WASHINGTON – The Supreme Court agreed Monday to decide the next major legal dispute over gay rights: whether the nation's job discrimination laws apply to sexual orientation and gender identity.
The justices will hear three challenges from:
A New York skydiving instructor, Donald Zarda, who alleged he was fired because he was gay. He later died, but his sister and life partner are continuing to press the case.
A Georgia county government employee, Gerald Bostock, who alleged he was fired from his job as a child welfare services coordinator because he was gay.
A Michigan transgender woman, Aimee Stephens, fired from the funeral home where she had worked for six years as Anthony Stephens.
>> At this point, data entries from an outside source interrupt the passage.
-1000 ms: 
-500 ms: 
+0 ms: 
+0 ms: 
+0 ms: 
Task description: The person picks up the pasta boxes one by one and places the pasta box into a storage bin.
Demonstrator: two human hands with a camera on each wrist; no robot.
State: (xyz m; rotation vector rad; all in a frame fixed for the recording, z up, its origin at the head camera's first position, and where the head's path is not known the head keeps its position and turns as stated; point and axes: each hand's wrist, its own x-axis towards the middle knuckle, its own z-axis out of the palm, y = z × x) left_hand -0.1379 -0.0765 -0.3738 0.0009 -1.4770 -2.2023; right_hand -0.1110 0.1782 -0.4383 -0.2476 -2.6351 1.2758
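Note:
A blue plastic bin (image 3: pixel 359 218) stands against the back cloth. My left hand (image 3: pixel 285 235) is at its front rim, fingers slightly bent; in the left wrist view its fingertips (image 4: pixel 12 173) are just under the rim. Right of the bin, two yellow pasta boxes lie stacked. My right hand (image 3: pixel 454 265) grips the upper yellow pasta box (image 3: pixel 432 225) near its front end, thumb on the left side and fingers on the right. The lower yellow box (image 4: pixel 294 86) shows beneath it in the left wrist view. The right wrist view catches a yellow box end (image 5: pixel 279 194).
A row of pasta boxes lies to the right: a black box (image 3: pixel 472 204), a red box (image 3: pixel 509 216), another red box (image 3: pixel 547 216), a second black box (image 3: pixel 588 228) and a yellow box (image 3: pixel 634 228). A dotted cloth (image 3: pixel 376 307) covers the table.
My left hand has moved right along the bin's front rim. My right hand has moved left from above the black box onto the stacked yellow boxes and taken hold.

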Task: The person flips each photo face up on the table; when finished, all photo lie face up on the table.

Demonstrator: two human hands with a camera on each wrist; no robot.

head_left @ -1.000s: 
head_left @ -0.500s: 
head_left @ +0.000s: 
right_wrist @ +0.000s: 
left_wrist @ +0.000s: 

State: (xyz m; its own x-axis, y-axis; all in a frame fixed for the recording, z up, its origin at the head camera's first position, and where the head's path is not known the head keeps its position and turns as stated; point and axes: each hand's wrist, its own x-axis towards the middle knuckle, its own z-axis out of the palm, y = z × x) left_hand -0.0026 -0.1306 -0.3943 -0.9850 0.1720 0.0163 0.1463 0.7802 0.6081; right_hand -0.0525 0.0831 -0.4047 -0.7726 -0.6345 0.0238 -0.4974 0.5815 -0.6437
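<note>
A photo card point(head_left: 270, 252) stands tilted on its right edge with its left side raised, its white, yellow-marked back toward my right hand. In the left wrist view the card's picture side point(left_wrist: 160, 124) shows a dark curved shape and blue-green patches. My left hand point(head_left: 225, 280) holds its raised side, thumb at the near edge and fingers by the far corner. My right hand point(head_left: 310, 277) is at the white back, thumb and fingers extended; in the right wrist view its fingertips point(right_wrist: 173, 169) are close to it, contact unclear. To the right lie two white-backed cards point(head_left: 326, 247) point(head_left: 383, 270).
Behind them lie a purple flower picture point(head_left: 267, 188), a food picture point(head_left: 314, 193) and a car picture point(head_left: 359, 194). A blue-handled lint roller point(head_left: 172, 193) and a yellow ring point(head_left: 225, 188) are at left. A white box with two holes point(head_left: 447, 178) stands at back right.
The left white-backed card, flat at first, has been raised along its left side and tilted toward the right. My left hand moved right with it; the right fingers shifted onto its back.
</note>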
The cases raise the issue of job discrimination against gay, lesbian and transgender workers. A decision in the challengers' favor would mark an important step in the effort to protect the LGBT community from discrimination in employment, housing and public accommodations, advocates say.
Appeals courts are divided over whether a federal law that bans discrimination on the basis of sex includes sexual orientation. The U.S. Court of Appeals for the Second Circuit, based in New York, and the 7th Circuit, based in Chicago, have ruled that sex discrimination laws protect gays and lesbians.
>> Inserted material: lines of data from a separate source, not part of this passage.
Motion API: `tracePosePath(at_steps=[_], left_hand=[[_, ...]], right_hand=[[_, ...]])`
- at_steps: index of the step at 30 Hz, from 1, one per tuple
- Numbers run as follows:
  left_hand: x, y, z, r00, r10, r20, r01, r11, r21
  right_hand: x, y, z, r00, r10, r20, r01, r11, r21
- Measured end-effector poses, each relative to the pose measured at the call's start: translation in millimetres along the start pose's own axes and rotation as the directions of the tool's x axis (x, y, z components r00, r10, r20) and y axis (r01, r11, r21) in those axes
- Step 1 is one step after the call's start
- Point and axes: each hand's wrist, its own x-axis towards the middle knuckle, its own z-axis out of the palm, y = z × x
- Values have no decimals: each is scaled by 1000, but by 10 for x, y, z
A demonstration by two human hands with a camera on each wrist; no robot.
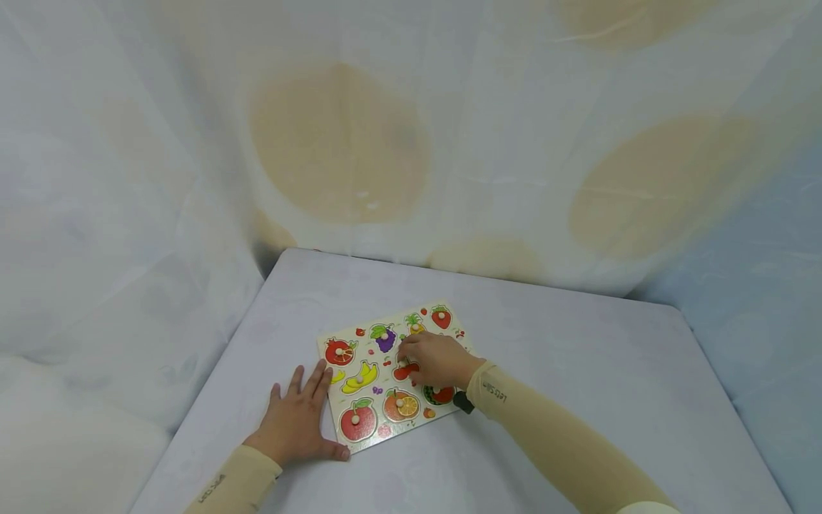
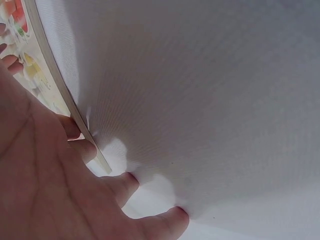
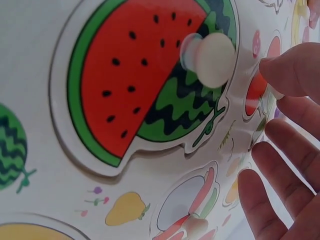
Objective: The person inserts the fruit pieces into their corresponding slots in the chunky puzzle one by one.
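A wooden fruit puzzle board [image 1: 329, 340] lies flat on the white table. My right hand [image 1: 434, 357] reaches over its middle. Thumb and index finger pinch the small knob [image 3: 276, 93] of a red fruit puzzle piece [image 3: 256, 95], which sits in the board; the other fingers stay extended. Along the board's left edge rests my left hand [image 1: 298, 417], fingers spread, thumb at the near corner. In the left wrist view its fingertips touch the board's edge and the tablecloth. The watermelon piece [image 3: 125, 75] with its round knob lies close to the right hand.
Other knobbed pieces sit in the board: pomegranate [image 1: 340, 351], grapes [image 1: 387, 343], strawberry [image 1: 440, 317], bananas [image 1: 361, 378], apple [image 1: 357, 423] and orange [image 1: 399, 407]. A pineapple piece [image 1: 414, 325] is partly covered by the right hand. Hanging cloth [image 1: 501, 178] surrounds the table.
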Motion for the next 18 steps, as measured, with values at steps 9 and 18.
tracePosePath(at_steps=[9,18], left_hand=[[12,9,-43,1000,6,14,-6,1000,-9],[32,17,-87,1000,12,18,-11,1000,-23]], right_hand=[[-65,45,-47,998,58,-4,-57,997,47],[-590,358,-225,984,171,-51,-167,982,85]])
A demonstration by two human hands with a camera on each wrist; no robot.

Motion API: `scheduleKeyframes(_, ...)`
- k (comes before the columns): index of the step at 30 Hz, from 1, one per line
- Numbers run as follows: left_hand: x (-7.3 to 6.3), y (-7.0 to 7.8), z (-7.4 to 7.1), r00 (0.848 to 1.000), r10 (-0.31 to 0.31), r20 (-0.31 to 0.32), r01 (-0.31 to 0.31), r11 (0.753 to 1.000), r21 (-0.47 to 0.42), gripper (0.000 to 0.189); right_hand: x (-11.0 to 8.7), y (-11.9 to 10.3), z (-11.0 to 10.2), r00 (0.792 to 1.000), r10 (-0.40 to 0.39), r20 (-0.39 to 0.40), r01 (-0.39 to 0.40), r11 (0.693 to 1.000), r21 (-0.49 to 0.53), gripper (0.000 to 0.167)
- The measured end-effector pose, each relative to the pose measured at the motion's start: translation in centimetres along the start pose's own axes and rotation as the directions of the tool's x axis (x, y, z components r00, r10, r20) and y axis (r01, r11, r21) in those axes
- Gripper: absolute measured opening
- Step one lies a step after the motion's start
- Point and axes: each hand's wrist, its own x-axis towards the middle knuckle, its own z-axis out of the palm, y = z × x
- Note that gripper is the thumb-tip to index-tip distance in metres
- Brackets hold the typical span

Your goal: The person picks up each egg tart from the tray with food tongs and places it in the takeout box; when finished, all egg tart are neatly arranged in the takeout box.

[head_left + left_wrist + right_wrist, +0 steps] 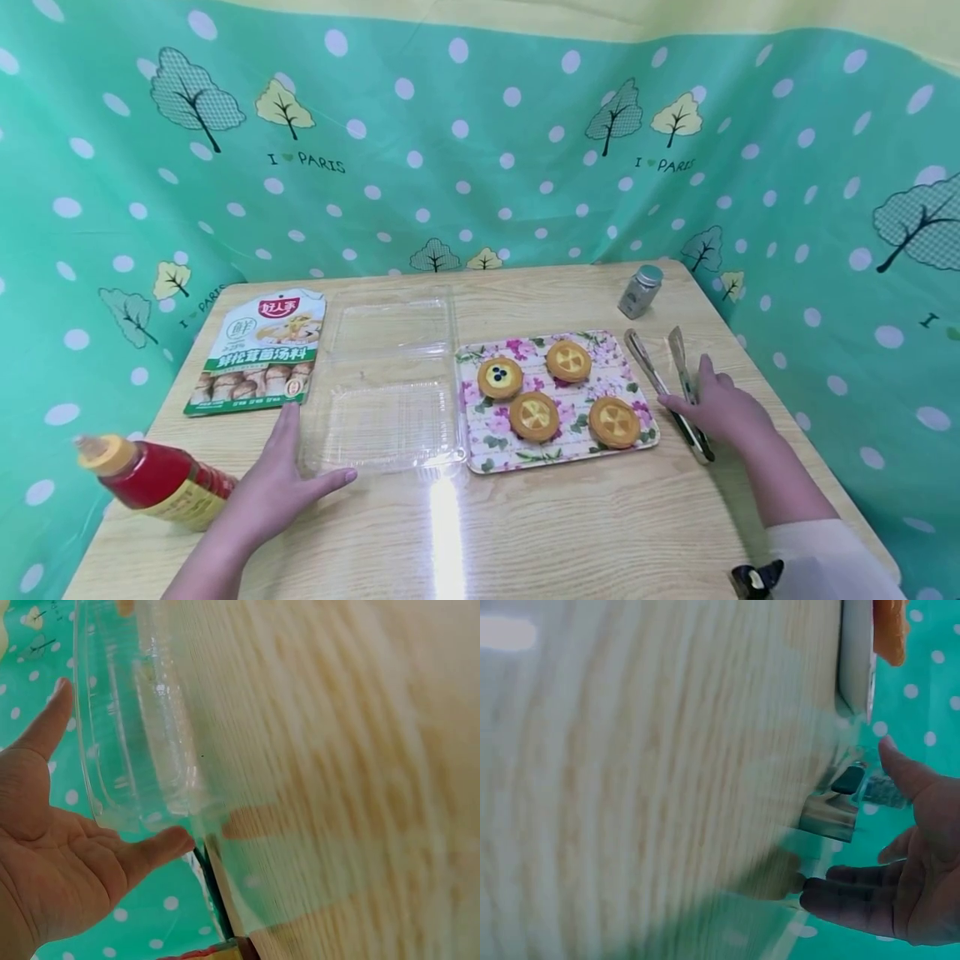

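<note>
My left hand (273,487) is held with thumb spread wide from straight fingers, beside the front left corner of a clear hinged plastic container (382,429) lying open. Its fingertips reach close to the lower edge of a mushroom soup seasoning pouch (255,354). On the right, metal tongs (651,367) lie with their arms apart. My right hand (727,412) spreads over their near part, thumb across them and fingers along the right side. In the right wrist view, a gap shows between its thumb and fingers (851,904), with the tongs' end (831,816) between.
A floral tray (487,458) at the centre bears several egg tarts (534,417), one topped with dark berries. A red squeeze bottle (168,483) with a yellow cap stands left of my left hand. A small green-lidded jar (641,293) is at the back right. Polka-dot cloth (465,208) surrounds the table.
</note>
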Motion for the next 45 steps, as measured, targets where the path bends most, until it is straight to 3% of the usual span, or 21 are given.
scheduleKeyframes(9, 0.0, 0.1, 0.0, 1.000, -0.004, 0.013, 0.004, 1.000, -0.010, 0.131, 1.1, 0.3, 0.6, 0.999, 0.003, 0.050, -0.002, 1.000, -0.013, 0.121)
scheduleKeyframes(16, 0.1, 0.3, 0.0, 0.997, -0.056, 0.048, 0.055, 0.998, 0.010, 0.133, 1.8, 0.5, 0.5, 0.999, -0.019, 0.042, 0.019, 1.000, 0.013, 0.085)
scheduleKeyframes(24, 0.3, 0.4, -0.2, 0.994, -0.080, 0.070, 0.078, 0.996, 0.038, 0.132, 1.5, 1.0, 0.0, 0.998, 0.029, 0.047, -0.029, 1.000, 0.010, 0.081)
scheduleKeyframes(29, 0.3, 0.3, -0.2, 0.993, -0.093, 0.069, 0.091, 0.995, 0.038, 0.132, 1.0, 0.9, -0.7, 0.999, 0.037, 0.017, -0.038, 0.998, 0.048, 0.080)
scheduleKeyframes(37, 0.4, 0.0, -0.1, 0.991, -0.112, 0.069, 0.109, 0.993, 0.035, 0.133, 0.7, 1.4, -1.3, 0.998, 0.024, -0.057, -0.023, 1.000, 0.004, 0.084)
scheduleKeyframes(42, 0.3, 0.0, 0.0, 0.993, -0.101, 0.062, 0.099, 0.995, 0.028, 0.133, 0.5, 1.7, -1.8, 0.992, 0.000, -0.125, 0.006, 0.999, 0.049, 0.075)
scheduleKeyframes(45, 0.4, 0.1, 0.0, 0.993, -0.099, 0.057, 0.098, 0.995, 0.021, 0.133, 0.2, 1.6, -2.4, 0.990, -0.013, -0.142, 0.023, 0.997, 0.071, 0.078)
The 11th Circuit, based in Atlanta, has said they do not. And the 6th Circuit, based in Cincinnati, has said transgender people are protected.
The Supreme Court refused in 2017 to enter the fray by considering a Georgia woman's complaint that she was fired from her job because she is a lesbian. It was a setback for gay rights groups that had hoped to get the issue to the high court before last summer's retirement of Associate Justice Anthony Kennedy, the court's frequent swing vote and author of several landmark gay rights decisions.
Title VII of the 1964 Civil Rights Act bars discrimnination on the bases of sex, race, color, national orgin and religion. It does not specifically address sexual orientation or gender identity.
In the 7th Circuit, Judge Diane Wood ruled in 2017 that "it is actually impossible to discriminate on the basis of sexual orientation without discriminating on the basis of sex." But in the 11th Circuit, Judge William Pryor said Congress "has not made sexual orientation a protected class."